→ **Exercise aim**
Could you restate word for word every line of the records below, from the first one to the one holding "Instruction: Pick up"?

Records from a dataset
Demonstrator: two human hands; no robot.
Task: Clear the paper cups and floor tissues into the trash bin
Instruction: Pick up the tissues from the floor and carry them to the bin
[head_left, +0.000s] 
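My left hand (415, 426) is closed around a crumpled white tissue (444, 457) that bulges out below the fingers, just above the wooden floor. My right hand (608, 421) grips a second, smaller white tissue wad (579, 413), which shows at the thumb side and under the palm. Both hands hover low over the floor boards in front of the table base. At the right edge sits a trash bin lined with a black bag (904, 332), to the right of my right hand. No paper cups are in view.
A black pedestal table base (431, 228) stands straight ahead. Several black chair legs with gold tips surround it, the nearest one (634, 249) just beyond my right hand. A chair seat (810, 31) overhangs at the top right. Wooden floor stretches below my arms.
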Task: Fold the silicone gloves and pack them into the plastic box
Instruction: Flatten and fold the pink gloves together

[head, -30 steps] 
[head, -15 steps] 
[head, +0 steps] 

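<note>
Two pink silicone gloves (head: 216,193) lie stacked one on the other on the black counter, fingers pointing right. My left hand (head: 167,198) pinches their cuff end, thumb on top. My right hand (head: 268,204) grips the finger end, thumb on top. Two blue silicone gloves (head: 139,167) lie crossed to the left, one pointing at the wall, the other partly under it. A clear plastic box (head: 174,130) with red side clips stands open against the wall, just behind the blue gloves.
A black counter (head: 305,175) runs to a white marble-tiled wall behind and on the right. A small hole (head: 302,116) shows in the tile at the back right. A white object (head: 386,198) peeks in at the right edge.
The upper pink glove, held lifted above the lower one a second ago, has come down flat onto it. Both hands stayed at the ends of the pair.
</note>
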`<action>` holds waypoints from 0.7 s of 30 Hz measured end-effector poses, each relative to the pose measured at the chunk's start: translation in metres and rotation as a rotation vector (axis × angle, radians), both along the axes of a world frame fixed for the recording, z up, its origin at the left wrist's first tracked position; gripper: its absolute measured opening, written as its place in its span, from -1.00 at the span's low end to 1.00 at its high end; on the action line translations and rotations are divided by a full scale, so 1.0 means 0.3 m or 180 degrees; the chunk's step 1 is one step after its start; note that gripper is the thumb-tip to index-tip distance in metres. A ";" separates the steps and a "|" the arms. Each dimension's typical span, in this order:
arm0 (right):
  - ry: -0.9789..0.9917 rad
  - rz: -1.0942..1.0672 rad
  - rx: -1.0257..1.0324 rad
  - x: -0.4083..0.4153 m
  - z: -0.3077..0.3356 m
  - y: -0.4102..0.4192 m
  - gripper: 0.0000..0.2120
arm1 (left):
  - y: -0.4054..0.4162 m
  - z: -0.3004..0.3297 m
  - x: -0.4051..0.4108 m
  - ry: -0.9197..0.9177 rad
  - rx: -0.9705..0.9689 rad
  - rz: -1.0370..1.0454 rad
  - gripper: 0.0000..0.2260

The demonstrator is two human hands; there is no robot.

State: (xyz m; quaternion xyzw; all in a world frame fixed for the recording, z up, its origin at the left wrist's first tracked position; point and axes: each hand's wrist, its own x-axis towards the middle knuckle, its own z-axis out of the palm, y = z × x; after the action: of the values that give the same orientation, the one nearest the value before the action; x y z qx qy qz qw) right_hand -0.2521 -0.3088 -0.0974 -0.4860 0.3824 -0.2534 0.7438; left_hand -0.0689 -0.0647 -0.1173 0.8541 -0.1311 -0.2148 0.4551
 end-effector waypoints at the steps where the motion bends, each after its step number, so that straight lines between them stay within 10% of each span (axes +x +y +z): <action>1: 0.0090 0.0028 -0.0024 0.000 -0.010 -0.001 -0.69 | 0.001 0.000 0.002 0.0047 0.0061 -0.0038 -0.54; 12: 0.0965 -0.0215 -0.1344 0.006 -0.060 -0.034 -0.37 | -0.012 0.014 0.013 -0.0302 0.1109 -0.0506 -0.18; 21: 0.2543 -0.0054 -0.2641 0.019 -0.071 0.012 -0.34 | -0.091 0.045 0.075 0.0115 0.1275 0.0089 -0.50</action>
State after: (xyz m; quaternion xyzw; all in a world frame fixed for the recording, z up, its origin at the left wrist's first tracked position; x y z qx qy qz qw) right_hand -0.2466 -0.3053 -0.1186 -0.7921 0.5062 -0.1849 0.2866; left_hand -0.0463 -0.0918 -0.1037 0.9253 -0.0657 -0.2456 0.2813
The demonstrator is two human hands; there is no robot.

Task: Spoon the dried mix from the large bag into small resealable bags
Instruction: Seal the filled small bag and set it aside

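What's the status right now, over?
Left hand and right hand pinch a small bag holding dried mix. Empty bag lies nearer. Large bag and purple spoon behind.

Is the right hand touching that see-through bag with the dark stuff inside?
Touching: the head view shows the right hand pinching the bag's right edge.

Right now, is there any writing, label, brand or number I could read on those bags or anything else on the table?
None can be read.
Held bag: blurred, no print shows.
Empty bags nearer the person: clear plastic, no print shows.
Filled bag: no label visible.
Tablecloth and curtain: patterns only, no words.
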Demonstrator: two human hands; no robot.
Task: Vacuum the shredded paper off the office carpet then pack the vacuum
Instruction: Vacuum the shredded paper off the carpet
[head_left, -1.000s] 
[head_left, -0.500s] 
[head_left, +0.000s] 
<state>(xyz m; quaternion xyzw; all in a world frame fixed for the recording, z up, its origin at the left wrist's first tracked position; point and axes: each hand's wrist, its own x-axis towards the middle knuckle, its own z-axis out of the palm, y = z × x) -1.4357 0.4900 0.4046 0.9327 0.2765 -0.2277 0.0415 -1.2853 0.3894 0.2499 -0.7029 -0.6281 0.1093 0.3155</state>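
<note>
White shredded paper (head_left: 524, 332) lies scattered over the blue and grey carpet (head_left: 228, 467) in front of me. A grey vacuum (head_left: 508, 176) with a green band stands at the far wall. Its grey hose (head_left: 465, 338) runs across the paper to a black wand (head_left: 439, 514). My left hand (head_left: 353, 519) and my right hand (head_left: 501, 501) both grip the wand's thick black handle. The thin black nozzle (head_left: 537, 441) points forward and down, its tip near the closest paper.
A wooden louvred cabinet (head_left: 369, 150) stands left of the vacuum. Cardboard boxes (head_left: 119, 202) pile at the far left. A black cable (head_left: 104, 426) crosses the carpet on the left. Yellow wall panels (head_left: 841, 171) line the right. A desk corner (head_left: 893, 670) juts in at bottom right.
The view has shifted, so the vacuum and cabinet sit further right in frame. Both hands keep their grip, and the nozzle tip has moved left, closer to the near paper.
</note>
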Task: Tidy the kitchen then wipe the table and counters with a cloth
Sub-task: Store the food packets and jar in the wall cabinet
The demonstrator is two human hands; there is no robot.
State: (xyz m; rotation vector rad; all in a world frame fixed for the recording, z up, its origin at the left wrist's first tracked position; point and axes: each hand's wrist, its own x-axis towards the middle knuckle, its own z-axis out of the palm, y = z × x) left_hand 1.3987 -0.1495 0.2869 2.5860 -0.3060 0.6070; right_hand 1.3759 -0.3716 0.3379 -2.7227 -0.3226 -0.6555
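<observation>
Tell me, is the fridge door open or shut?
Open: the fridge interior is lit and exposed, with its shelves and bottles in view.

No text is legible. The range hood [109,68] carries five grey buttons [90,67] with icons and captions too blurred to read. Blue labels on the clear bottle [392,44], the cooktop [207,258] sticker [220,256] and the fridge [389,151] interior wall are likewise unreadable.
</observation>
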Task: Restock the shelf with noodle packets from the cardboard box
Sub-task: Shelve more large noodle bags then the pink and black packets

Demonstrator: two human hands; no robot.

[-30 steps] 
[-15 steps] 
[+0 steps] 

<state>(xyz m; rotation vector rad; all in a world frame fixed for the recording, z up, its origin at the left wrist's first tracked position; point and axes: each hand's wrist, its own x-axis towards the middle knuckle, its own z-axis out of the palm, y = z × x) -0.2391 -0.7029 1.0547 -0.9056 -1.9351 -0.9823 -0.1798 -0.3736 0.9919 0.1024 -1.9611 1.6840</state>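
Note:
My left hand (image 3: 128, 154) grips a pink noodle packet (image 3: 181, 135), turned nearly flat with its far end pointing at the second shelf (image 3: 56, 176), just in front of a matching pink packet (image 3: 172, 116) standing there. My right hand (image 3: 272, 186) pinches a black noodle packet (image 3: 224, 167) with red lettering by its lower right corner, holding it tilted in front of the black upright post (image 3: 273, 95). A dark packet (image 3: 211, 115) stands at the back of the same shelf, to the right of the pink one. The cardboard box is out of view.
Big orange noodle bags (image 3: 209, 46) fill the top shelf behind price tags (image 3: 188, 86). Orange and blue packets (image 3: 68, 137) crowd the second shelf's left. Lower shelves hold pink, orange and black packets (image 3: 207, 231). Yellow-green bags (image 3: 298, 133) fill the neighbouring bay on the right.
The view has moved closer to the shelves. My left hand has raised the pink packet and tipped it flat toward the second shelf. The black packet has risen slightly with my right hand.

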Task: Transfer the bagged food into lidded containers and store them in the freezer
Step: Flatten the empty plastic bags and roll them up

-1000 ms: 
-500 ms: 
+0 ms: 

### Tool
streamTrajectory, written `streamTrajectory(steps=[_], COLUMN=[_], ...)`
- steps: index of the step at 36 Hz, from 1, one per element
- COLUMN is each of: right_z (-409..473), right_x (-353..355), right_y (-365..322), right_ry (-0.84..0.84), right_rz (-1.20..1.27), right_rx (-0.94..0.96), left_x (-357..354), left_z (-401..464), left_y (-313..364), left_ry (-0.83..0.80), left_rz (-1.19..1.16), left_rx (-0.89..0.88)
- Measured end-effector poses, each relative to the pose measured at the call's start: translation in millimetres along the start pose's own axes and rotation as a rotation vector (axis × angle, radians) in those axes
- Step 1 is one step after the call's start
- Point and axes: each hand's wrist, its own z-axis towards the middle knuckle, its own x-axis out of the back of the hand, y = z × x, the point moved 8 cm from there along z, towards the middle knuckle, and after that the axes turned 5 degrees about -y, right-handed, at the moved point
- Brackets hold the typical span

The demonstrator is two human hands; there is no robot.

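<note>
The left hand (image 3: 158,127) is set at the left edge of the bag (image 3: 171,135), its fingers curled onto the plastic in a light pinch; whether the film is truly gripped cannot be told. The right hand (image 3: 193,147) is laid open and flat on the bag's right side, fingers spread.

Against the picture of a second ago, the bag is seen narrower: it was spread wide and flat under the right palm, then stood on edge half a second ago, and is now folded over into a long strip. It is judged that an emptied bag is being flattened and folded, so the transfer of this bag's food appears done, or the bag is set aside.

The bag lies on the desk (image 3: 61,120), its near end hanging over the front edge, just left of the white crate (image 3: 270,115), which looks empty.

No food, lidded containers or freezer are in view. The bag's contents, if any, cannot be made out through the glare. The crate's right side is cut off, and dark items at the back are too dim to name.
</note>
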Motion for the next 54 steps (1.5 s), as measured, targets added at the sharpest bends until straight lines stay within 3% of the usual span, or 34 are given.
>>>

→ **Your solution**
Demonstrator: two human hands; no robot.
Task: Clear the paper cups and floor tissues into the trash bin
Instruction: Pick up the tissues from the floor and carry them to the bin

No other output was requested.